Tous les bons moments ont une fin, et c’est dès maintenant que vous allez devoir penser à la fin de vos congés de maternité. Si votre grossesse et votre accouchement se sont déroulés sans problèmes et, bien sûr, si vous avez une activité professionnelle, vos congés
de maternité se terminent 10 semaines après l’accouchement. Si vous allaitez, ces congés peuvent être prolongés de 15 jours.

Vous préparer

Vous avez dû prévoir depuis quelques mois un mode de garde. Il est indispensable de confirmer très vite votre inscription à la crèche ou de prendre contact avec l’assistante maternelle qui va s’occuper de votre bébé. La séparation est un moment délicat, la mère et l’enfant se connaissent bien et ont tissé des liens affectifs profonds. Elle doit se faire en douceur.
Avant de laisser votre bébé une journée entière chez sa nourrice ou à la crèche, faites-lui faire quelques visites de prise de contact. L’idéal est que ces premières rencontres se déroulent en votre compagnie, puis seul, le temps d’une demi-journée d’abord, et enfin pour une journée complète. Pratiquement toutes les crèches collectives sont organisées de cette manière.
Cette méthode peut tout à fait s’adapter aux crèches parentales ou aux nourrices à domicile.

Des relations confiantes

La mère, le bébé et la personne qui va le garder vont faire connaissance. Pour vous, c’est le moment de parler de votre enfant et de vos principes éducatifs à la professionnelle qui va s’en occuper. Ne manquez pas de poser toutes les questions et de confier toutes vos craintes.
Votre interlocutrice vous expliquera l’organisation de sa journée, ses gestes de maternage, qui sont rarement les mêmes d’une femme à l’autre et, bien sûr, les contraintes à respecter pour que chacun se sente au mieux dans son rôle. De son côté, votre bébé découvrira un
environnement différent, de nouveaux adultes, et surtout, s’il va à la crèche, le monde des enfants de son âge. Tout cela va l’enrichir et ne doit pas le perturber. Bien au contraire, très vite il va nouer des amitiés et apprendre à communiquer. Cette première séparation, en fait, est surtout difficile pour la mère.
D’une manière générale, il est rare qu’un enfant ne s’adapte pas au mode de garde choisi par sa mère. C’est le plus souvent elle qui ne supporte pas la séparation, transmettant ainsi sa tension au bébé.

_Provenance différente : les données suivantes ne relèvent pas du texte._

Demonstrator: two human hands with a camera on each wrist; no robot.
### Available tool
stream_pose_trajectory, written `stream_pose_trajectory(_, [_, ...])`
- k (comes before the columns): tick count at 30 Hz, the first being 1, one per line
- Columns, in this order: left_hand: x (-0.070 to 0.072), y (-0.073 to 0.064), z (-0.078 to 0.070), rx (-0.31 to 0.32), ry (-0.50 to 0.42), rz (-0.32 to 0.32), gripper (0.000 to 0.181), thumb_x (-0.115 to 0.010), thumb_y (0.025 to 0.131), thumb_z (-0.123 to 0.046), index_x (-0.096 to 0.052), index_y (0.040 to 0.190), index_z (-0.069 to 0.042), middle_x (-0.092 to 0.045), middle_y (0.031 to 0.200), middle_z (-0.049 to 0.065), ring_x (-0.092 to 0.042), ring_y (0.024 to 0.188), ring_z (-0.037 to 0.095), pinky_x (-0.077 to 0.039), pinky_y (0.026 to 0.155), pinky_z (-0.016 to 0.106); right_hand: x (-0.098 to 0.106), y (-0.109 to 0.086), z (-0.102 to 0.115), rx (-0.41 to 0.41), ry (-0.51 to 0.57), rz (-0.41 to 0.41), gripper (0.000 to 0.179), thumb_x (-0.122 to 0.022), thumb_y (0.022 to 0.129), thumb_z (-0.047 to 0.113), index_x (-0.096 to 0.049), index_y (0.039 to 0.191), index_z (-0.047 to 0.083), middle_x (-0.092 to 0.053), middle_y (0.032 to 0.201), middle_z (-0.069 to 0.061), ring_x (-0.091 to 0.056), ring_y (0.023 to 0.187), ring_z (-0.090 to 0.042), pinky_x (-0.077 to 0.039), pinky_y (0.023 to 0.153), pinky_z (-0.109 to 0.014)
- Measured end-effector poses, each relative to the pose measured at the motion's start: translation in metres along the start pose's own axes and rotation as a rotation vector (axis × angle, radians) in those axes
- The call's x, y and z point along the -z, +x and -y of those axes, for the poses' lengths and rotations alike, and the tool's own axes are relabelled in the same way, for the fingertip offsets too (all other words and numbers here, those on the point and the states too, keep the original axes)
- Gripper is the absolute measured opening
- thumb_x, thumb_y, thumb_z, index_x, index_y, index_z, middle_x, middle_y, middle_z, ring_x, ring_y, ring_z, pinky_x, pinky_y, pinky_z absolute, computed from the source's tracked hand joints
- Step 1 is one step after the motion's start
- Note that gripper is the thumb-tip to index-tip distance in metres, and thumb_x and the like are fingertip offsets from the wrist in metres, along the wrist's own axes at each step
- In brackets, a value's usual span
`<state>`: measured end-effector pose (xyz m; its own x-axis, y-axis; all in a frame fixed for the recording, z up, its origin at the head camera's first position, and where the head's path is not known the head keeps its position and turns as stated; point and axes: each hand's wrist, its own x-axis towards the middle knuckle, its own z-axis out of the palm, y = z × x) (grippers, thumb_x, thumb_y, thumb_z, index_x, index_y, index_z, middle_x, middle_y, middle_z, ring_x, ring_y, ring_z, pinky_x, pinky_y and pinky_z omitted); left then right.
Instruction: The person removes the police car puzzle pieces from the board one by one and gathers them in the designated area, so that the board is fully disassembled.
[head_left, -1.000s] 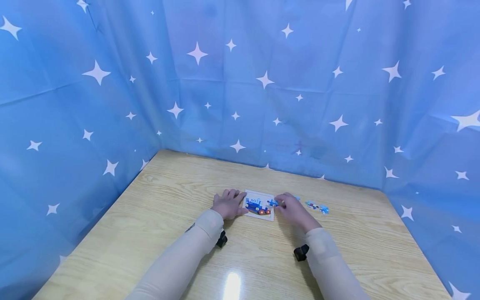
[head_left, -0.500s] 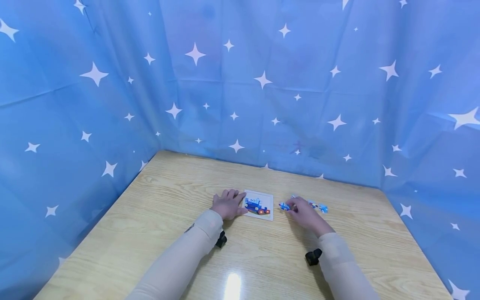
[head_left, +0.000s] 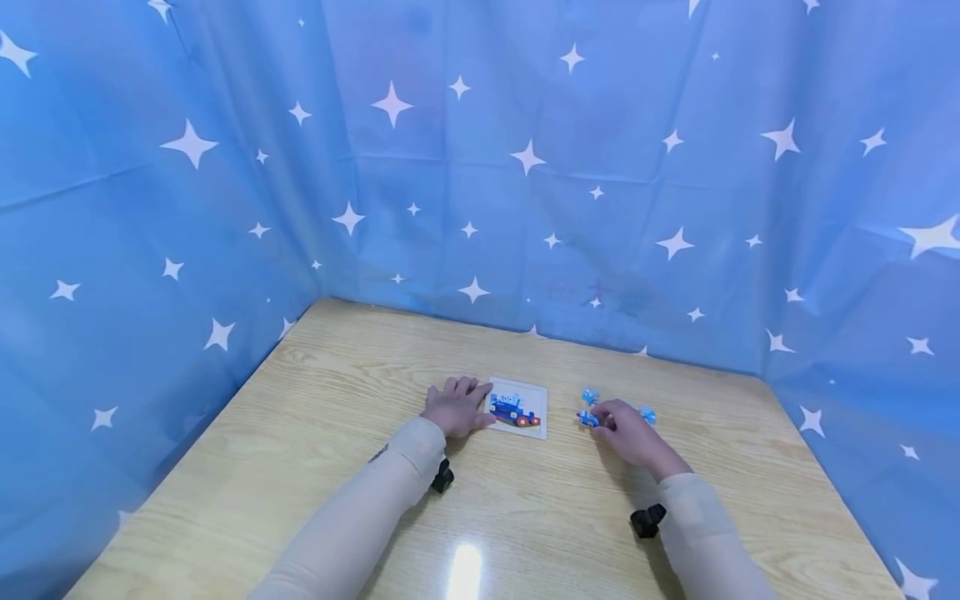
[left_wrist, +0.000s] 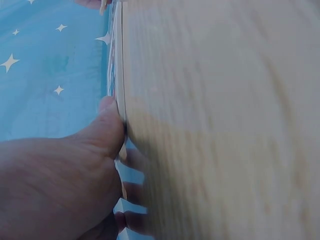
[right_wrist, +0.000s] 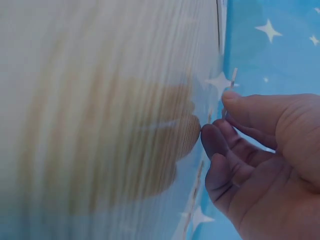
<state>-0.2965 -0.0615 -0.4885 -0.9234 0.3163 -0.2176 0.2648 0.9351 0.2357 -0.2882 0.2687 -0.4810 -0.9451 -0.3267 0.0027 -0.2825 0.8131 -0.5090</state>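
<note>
A puzzle board [head_left: 517, 387] with a pale border and a blue tractor-like vehicle picture lies flat on the table. My left hand [head_left: 453, 408] rests at its left edge, fingers spread, thumb near the lower left corner. In the left wrist view that thumb [left_wrist: 107, 120] touches the board's thin edge. To the right of the board, my right hand [head_left: 633, 433] pinches a blue puzzle piece [head_left: 588, 418] between thumb and fingers, low over the table. The right wrist view shows the piece [right_wrist: 234, 77] edge-on above the thumb tip.
A loose blue puzzle piece [head_left: 590, 397] lies just beyond the right fingertips. Another blue piece [head_left: 647, 415] shows behind the right hand, which may hide more. The wooden table [head_left: 375, 358] ends at a blue star-patterned curtain [head_left: 487, 208] at the back and sides.
My right hand has moved from the board's right edge to the right, toward the loose pieces, with a blue puzzle piece in its fingers. The left hand and board stay in place.
</note>
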Motion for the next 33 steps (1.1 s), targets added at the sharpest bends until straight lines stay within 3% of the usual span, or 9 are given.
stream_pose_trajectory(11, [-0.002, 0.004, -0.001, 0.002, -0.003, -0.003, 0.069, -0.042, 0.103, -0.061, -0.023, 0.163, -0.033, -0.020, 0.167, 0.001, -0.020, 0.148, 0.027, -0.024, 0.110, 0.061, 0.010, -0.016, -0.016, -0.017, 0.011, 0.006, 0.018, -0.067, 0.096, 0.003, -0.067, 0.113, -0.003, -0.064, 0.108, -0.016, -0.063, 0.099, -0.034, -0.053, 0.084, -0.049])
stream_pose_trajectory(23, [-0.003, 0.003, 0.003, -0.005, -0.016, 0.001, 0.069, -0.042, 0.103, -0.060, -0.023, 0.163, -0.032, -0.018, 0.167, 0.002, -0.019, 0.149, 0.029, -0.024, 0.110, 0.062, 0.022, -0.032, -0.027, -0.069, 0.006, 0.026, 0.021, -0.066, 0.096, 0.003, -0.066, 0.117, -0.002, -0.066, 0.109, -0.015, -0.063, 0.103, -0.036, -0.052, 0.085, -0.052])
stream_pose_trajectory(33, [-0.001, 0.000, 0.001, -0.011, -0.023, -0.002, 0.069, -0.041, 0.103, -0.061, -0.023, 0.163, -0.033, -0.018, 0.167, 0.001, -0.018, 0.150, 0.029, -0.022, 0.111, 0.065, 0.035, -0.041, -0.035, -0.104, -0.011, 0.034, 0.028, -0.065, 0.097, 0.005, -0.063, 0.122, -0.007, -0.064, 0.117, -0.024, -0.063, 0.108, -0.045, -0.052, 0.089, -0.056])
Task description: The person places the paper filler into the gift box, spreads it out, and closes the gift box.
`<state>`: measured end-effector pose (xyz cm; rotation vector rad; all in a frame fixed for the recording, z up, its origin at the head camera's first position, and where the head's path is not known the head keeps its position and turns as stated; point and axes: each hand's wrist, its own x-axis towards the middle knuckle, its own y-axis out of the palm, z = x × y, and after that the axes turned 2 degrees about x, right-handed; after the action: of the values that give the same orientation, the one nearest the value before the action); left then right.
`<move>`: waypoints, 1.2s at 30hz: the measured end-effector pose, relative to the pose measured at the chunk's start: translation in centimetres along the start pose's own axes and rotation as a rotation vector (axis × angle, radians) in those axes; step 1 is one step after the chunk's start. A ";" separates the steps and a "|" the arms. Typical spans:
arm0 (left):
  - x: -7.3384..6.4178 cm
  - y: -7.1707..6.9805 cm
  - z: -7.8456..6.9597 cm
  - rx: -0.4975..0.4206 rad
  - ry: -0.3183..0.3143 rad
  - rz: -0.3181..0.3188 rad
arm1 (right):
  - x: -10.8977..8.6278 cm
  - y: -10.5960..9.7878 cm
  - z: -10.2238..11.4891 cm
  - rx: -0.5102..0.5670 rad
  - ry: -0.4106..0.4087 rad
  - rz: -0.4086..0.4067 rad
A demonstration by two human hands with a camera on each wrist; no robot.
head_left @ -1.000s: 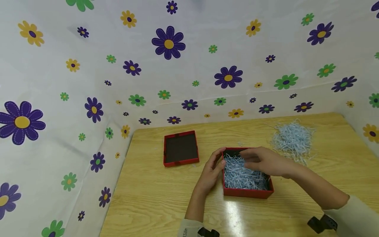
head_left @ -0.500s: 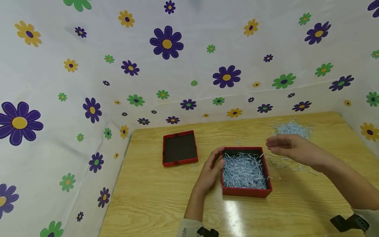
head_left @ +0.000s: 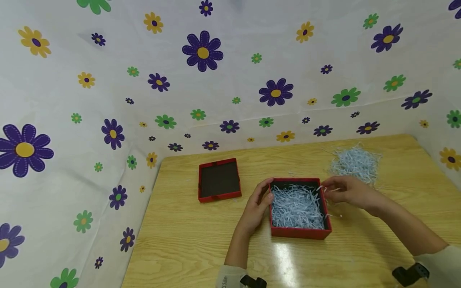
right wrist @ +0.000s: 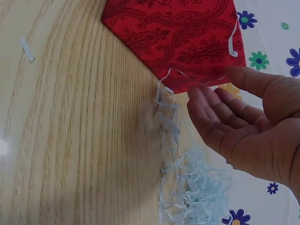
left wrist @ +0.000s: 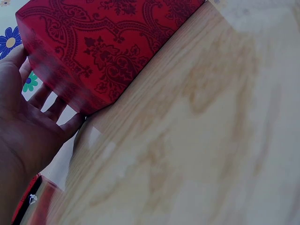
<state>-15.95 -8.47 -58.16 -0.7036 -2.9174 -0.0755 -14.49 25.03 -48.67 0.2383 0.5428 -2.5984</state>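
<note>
- In the head view alone, shows pale blue shredded paper (head_left: 298, 208) inside the square red dark-lined box (head_left: 300, 233) on the wood-grain table (head_left: 187, 236).
- In the left wrist view, reveals dark scrollwork on the outer wall, with the bare left hand (left wrist: 28, 119) uncurled, fingers spread against it.
- In the right wrist view, finds the bare right hand (right wrist: 255, 129) relaxed near the box; cannot tell whether touching.
- Since half a second ago, brings the right hand closer, baring more of the loose pale blue pile (head_left: 355, 162).
</note>
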 end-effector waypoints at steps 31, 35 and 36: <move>0.0 0.1 -0.4 -0.007 -0.007 0.006 | -1.1 -3.4 1.2 -0.261 0.015 -0.202; 0.0 0.1 -0.2 -0.005 -0.002 -0.003 | -1.3 -3.9 -0.9 -0.321 0.041 -0.243; 0.0 0.1 -0.2 -0.007 0.003 -0.004 | -1.3 -4.1 -1.3 -0.353 0.039 -0.263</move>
<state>-15.93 -8.40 -57.93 -0.6981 -2.9175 -0.0865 -15.26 29.40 -48.18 0.1046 1.0966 -2.6880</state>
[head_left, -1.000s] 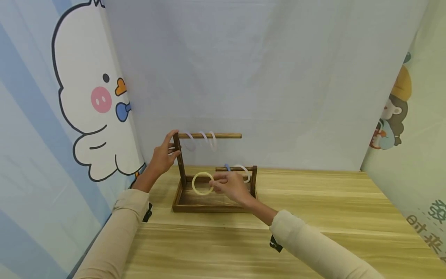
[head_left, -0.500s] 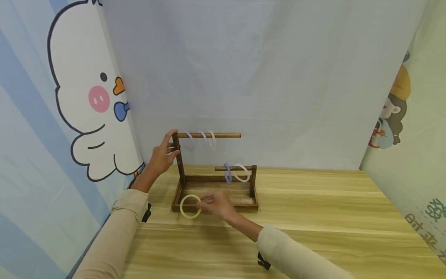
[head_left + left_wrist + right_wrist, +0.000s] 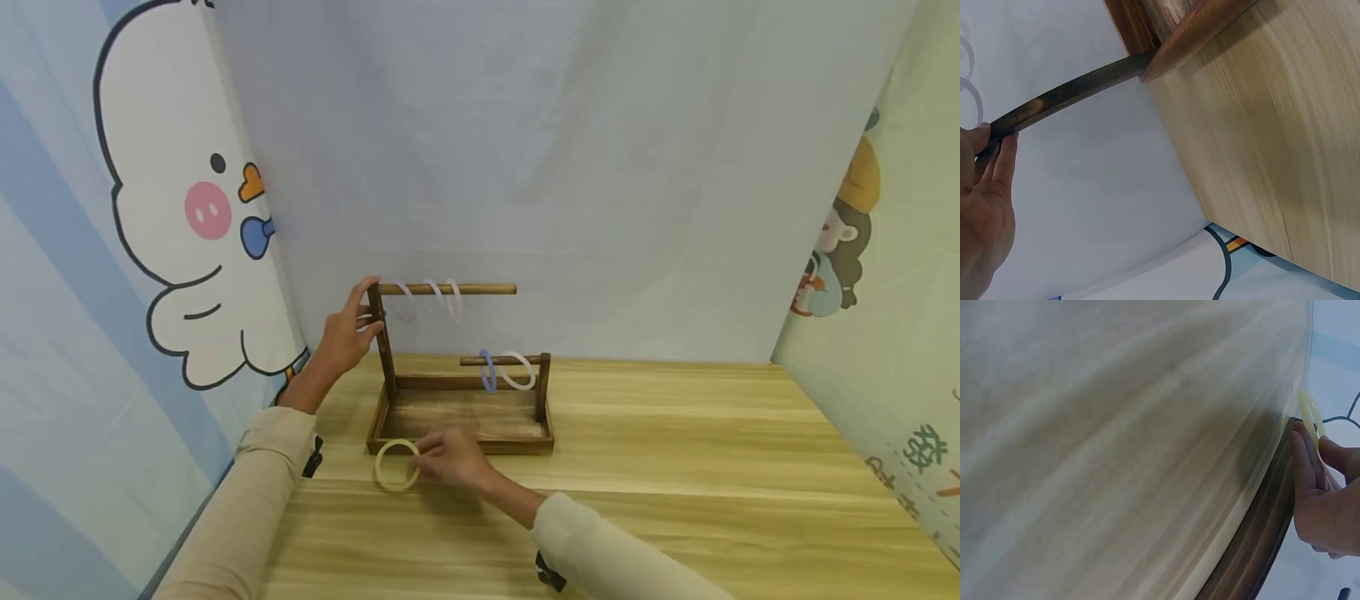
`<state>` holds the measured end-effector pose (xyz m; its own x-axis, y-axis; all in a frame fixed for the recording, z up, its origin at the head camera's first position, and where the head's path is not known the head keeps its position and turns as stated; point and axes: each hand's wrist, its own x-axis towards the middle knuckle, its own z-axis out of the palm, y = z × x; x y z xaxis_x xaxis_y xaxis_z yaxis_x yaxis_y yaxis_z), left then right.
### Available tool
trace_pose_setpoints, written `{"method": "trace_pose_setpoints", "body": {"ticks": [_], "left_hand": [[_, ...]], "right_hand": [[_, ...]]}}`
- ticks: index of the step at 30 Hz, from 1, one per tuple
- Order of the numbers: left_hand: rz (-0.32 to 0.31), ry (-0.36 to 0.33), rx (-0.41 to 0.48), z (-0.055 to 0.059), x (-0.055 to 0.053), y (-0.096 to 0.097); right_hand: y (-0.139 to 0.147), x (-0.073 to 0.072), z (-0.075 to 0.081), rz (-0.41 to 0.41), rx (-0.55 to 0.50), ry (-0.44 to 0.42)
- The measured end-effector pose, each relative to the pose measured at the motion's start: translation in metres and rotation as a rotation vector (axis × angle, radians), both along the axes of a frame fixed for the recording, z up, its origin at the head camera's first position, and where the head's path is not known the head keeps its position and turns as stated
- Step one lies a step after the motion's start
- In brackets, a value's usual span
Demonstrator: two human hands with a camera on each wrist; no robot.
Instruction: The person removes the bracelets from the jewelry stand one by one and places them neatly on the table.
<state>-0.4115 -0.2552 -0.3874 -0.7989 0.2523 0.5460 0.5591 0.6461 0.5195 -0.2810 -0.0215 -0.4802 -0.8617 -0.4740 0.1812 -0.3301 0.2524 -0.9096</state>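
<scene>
My left hand point(image 3: 347, 337) grips the top of the tall post point(image 3: 1066, 94) of a dark wooden bracelet-like ring stand point(image 3: 461, 447), thumb on one side and fingers on the other. Three pale rings hang on its upper bar point(image 3: 487, 289): two light purple and one whitish point(image 3: 458, 302). A blue ring point(image 3: 487, 371) and a white ring point(image 3: 532, 375) hang on the lower bar. My right hand point(image 3: 453, 457) pinches a yellow ring point(image 3: 397, 487) by its right side, in front of the stand's tray edge. In the right wrist view the yellow ring point(image 3: 1307, 414) shows nearly edge-on between thumb and fingers.
The stand rests on a wood-grain table point(image 3: 675, 450) near its back edge. A grey-white cloth point(image 3: 562, 167) hangs behind. Printed cloths stand at left and right, the left one point(image 3: 165, 217) with a cartoon bird close to the left arm.
My right hand has carried the yellow ring down and left, from over the tray to in front of its near edge. The left hand keeps hold of the post.
</scene>
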Motion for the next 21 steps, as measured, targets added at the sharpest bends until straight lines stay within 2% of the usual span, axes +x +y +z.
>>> {"method": "trace_pose_setpoints", "body": {"ticks": [13,21], "left_hand": [[-0.001,-0.007,0.012,0.0025,0.002,0.0003],[-0.006,-0.018,0.029,0.0025,0.0046,0.0004]], "right_hand": [[-0.0062,0.0069,0.0012,-0.002,-0.007,-0.186],[-0.0086,0.0057,-0.0027,-0.009,-0.013,-0.197]]}}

Elle éprouvera même peut-être une certaine jalousie envers cette femme qui va partager les mêmes émotions qu’elle, et à laquelle son enfant va s’attacher. De longs câlins le soir, de retour à la maison, effaceront ce dépit amoureux.
De plus, même si elle est passionnée par son métier, il y a fort à parier qu’elle envisagera sa carrière d’une manière différente et prendra, tout au moins la première année, un certain recul par rapport à sa profession.

Le dur métier de mère

Depuis peu, les femmes inquiètes au sujet de leur futur métier de mère peuvent faire appel à des puéricultrices dites de secteur. Rattachées à un centre de protection maternelle et infantile (PMI), elles se déplacent pour aider les femmes à se préparer sur le plan matériel (choix entre le sein ou le biberon, apprentissage du change,
relation du coin de bébé). Mais elles peuvent aussi intervenir sur le plan psychologique, notamment si la jeune mère a besoin de conseils et d’écoute. Généralement, la puéricultrice continuera, le temps de quelques visites, cette initiation au dur métier de maman.